Parce que la préservation de la santé est un enjeu individuel et collectif (n’envisage-t-on pas mieux les choix économiques et sociaux de l’entreprise à partir des répercussions que ces choix ont, ou peuvent avoir sur ses propres conditions de travail, celles de son service ou de son atelier ?), le CHSCT doit pouvoir obtenir des informations et des conseils qui l’aident à animer une politique de prévention des risques professionnels pris au sens large, qui lui permettre de s’exprimer sur ces questions tout aussi légitimement que les représentants de la direction ou la hiérarchie.
Deux exigences pour une expertise utile
Une expertise en santé au travail, auprès du CHSCT, réalisée par Emergences, doit répondre à deux exigences :
- Construire un contenu qui réponde aux besoins d’analyse, de formation et de conseil des membres du CHSCT à partir des questions qu’ils ont choisi de travailler. L’expertise est aussi une démarche d’association du CHSCT et des salariés à la définition de leurs besoins en matière de santé. C’est un moment privilégié pour susciter la parole des salariés à partir de leurs expériences professionnelles et de leur connaissance du travail.

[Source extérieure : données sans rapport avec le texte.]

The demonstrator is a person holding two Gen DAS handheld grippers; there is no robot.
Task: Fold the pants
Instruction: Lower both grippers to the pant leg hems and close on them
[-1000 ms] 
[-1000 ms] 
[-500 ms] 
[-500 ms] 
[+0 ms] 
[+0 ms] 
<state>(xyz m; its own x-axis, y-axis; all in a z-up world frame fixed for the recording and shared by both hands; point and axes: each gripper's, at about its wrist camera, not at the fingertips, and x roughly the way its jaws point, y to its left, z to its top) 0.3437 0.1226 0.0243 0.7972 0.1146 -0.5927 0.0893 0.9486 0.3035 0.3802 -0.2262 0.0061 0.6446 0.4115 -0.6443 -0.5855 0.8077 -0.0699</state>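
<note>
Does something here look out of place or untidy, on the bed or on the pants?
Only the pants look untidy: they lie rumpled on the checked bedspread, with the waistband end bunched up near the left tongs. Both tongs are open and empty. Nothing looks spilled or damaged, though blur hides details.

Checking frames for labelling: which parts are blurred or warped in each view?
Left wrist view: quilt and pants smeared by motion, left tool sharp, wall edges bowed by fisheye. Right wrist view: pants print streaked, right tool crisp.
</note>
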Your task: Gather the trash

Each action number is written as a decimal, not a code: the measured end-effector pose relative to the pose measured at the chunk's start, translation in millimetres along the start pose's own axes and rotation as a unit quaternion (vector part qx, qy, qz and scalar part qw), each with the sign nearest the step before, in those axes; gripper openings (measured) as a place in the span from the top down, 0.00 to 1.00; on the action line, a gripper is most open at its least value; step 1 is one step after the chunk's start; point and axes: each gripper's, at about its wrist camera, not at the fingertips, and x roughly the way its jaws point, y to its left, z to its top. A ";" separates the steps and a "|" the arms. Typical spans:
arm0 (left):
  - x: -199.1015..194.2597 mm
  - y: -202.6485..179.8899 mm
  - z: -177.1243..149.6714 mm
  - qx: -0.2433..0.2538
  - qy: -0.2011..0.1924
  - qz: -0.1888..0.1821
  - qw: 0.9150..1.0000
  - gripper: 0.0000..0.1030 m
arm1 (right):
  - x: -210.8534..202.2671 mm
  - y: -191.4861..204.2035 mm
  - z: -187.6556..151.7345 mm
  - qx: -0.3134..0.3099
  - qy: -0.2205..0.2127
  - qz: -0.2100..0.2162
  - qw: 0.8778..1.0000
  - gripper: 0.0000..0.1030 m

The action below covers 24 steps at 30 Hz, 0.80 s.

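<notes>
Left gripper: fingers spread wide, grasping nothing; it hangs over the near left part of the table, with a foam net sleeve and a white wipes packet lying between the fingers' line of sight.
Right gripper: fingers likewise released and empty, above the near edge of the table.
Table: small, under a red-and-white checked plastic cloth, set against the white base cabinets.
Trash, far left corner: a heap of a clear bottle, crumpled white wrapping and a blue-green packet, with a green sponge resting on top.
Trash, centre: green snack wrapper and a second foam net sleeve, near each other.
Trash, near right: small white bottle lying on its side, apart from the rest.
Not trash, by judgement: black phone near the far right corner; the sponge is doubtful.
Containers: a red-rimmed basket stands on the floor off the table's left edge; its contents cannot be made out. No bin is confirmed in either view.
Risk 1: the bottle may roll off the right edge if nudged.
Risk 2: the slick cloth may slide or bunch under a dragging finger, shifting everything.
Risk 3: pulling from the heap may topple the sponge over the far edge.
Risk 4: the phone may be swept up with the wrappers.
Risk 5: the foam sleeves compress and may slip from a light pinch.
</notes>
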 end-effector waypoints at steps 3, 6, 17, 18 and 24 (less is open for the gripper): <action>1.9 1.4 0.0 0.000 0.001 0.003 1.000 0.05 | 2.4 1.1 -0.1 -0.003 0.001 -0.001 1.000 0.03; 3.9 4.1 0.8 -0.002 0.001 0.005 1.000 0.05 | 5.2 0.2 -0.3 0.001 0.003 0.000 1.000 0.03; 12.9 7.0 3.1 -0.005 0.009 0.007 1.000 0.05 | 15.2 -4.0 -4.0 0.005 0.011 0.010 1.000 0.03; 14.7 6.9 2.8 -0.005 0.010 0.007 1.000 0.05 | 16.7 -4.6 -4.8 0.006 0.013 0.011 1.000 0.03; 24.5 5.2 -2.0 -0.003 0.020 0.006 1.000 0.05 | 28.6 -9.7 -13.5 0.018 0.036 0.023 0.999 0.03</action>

- Concourir à la prévention des risques professionnels en favorisant l’intervention des membres de CHSCT sur des sujets difficiles et sur lesquels leur avis est, disons le, peu pris en compte. L’expert auprès du CHSCT, agréé par le Ministère du Travail, met à disposition ses compétences pour permettre au CHSCT d’établir un diagnostic des conditions de travail et de sécurité, au plus près des réalités de travail. L’expert propose au CHSCT des mesures à prendre pour améliorer la situation dans l’entreprise concernée : au seul CHSCT le soin de travailler ensuite ces propositions, de les faire connaître aux salariés, d’en faire des points de revendication et éventuellement de négociation…
La santé au travail est le résultat d’une construction sociale qui va du poste de travail aux choix macro économiques en passant par l’organisation du travail. La santé se construit (ou non) dans le travail, c’est donc la place et le rôle du travail qui sont en jeu… Débat dans lequel l’avis des chercheurs et des personnalités publiques est souvent plus entendu que celui des ceux et celles qui sont en situation de travail. C’est pourquoi au niveau de l’entreprise comme au niveau des relations sociales plus largement, les représentants des salariés ont une mission particulière : de contribuer à mieux faire connaître les évolutions du travail et à faire reconnaître les risques auxquels les salariés sont confrontés.
C’est pourquoi le rôle et l’utilité des CHSCT doivent être valorisés.
C’est toute la démarche d’Emergences que d’y participer.